Just try not to be too disheartened, you've done the right thing in seeking advice and am sure with the right training and environment he will get on fine 
xx


----------



## anndante (Oct 26, 2011)

Gosh, how awful. I wouldn't go back there if it were me. Good luck in finding somewhere that has a more positive approach to socialisation and training. I'm sure he will be fine with other dogs once he is used to being around them.


----------



## tessybear (May 1, 2011)

I don't like the sound of his head being pinned to the floor at all. He is snappy because he is frightened and acting like that towards him is not going to help him feel relaxed and comfortable with other puppies. Maybe give it one more try then move to another class.


----------



## wellerfeller (Jul 12, 2011)

I think Fiji will be just fine with other dogs and puppies, it's the way he has been introduced that is all wrong ( not your fault at all Ashley) he is being held against his will and instinct in a position which to a dog is a very open and vulnerable position.
Given a chance to be upright and confident he will not act in this fearful and defensive way. He has had some great socialisation with older dogs and was probably wondering what the hell was going on in this class around those puppies. Poor guy.
Don't feel bad Ashley, you are obviously doing the best for Fiji, and he will forget about this quickly if he is given positive reward and association in future meetings.


----------



## 2ndhandgal (Aug 29, 2011)

I agree that training sounds awful so vote with your feet and find a decent positive reward based class. Pups should never be forced to interact and they should also not be told off for growling as it is the only way they can communicate they are not happy with a situation.

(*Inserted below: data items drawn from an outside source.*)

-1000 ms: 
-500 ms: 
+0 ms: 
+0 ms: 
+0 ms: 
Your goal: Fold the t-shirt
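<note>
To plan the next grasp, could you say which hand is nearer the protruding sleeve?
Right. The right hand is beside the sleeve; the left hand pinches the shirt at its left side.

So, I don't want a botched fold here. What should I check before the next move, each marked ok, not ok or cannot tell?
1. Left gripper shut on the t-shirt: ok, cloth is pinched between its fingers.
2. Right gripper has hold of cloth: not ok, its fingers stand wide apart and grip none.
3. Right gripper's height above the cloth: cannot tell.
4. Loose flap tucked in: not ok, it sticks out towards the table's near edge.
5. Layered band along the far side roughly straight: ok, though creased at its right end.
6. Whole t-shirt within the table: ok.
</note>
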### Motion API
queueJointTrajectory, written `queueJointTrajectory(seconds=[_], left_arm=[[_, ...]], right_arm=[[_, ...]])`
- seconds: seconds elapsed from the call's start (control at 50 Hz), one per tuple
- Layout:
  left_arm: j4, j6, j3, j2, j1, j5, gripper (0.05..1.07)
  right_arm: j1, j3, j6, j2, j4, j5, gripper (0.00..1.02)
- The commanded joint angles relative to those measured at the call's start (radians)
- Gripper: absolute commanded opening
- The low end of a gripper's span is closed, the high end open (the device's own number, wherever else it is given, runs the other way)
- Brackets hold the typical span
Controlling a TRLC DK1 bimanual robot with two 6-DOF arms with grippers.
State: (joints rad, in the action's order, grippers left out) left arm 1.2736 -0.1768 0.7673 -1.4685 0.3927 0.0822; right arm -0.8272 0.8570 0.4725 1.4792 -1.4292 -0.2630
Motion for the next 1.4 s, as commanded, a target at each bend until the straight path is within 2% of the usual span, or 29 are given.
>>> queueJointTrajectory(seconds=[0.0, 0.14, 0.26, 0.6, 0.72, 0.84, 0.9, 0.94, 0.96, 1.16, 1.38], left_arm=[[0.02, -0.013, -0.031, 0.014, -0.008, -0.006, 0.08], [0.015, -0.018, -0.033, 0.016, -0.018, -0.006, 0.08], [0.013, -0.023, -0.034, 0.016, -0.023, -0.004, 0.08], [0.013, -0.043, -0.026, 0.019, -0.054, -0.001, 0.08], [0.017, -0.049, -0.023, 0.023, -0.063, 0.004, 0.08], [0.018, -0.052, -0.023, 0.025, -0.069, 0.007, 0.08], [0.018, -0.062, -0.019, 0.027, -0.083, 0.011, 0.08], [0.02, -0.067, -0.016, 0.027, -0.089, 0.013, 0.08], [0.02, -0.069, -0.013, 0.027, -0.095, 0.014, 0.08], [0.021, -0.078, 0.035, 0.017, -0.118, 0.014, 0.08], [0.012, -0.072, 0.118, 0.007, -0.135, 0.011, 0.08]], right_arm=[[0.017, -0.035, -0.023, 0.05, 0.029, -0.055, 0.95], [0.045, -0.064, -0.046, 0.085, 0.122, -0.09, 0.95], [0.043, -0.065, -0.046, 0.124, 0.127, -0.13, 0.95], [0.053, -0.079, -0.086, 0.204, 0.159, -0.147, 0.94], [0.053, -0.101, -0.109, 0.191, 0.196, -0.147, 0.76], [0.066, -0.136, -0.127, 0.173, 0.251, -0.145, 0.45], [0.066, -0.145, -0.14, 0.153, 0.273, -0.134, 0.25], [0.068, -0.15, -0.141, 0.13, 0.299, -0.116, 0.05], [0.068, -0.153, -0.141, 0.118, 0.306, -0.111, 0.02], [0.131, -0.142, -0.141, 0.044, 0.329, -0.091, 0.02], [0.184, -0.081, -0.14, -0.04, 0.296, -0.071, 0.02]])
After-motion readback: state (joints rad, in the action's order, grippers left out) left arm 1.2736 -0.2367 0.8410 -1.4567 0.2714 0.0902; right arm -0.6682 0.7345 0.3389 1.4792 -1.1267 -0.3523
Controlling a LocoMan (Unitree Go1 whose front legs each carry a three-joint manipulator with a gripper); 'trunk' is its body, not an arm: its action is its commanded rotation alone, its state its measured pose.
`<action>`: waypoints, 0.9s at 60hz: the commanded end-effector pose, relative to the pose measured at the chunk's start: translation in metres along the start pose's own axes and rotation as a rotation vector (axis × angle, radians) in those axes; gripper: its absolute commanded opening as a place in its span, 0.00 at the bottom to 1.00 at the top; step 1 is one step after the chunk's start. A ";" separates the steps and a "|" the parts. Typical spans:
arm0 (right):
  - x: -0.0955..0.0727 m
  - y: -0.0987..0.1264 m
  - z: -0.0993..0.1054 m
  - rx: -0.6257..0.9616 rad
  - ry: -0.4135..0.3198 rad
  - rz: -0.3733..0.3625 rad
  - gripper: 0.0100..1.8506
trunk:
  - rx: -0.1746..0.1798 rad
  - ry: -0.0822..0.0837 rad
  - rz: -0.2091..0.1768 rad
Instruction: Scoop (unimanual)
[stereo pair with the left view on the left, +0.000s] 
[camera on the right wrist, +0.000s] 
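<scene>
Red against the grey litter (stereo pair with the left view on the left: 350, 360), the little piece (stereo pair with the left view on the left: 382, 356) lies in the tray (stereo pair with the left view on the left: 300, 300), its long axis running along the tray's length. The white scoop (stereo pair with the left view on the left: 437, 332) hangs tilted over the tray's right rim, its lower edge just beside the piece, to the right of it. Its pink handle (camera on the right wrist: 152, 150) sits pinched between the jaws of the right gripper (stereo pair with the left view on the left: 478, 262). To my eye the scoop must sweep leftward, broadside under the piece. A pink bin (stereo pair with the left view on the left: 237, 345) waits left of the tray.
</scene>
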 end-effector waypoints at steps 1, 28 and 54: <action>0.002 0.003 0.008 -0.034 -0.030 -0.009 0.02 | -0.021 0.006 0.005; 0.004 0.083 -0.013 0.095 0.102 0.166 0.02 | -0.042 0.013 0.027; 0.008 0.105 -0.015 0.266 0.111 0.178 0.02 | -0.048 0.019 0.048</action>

It sounds like you have done a good job with socialising up to now so hopefully this won't set you back too much and you will soon be back on track.


----------



## AshleyHarris22 (Jun 18, 2012)

Thanks so much everyone for your comments, I really appreciate them all.. Fiji spent the afternoon at a dog sitter today as I had to work and he was an angel, not bothered by the other dogs at all and playing nicely. In fact, the sitter couldn't believe what had happened in the puppy class.

I am booke to go back to the class next week and am going to give it one more go, if it does happen again I think we will just leave early. You're all right, it can't have been very pleasant for Fiji, but at the time I felt like a bad owner and thought that they knew best, even though it seemed incredibly cruel.

My mind is really at ease after Fiji spent the afternoon around other dogs and a few puppies, fingers crossed last night was a one off and I do have good pup after all!


----------



## Muddypaws (Jul 9, 2012)

If you think it was cruel why go back ?? Will the other methods of training that they show you be any better if that is how they start ??

I have been reading the book "The Perfect Puppy" by Gwen Bailey and would highly recommend it, the training methods are all reward based and learning to understand your puppy.

There is a very interesting chapter on aggression in dogs that basically says when your puppy is aggressive it is because it is scared of something and you need to find out what it is and offer reassurance. If you just tell your dog off then all it will do is learn not to show it's fear because when it does it gets told off, this leaves you with a dog that won't show the normal "warning" signs with barking/growling but if it feels really scared will just bite.


----------



## 2ndhandgal (Aug 29, 2011)

If you are going to go back you need to have the confidence to not let anyone but you handle your pup and only let your pup say hello to the other pups if he is happy to - in front of a group of other people the peer pressure can be immense and it is very easy to end up allowing stuff to happen you are not happy with as happened in the first class.

The more negative experiences your pup has the more likely they are to develop a problem and they may well be worried about going into the scary room again where the scary stuff happened last week so personally I would not go back.

I was in a similar situation a good few years ago when I paid for a course of agility classes - on the first class I was not at all happy with the way one of the other dogs was handled by the trainer - thankfully they left my girl alone but I was not going to let them handle her in the way they were forcing this other poor dog. I never went back.


----------



## AshleyHarris22 (Jun 18, 2012)

You've both given me good points to consider, I'm also reading the perfect puppy, it's a great book, we've learnt a lot from it!

Reading everyone's responses im not sure if I will go back, I just want him to go back an prove everyone at the class wrong and show them that he is a really good boy and that was a one off!


----------



## Pollypiglet (Oct 22, 2011)

Hatties first puppy class was a disaster they had a free for all introduction and she was terrified so I didn't go back and went to properly controlled puppy socilisation where she was better but she is now quite a handfull meeting new dogs as she gets very excited but I'm hopeing she will get better with age. Minton on the other hand is completely chilled and happy to meet everyone then usually goes to sleep! They share the same dad but different mums.


----------



## tessybear (May 1, 2011)

I would go back once more, especially if you have paid for the course! If you are unhappy with what the trainer is doing then say so and leave if you are unhappy. You may find your puppy isn't nearly as scared this time. Good luck and let us know what happens.


----------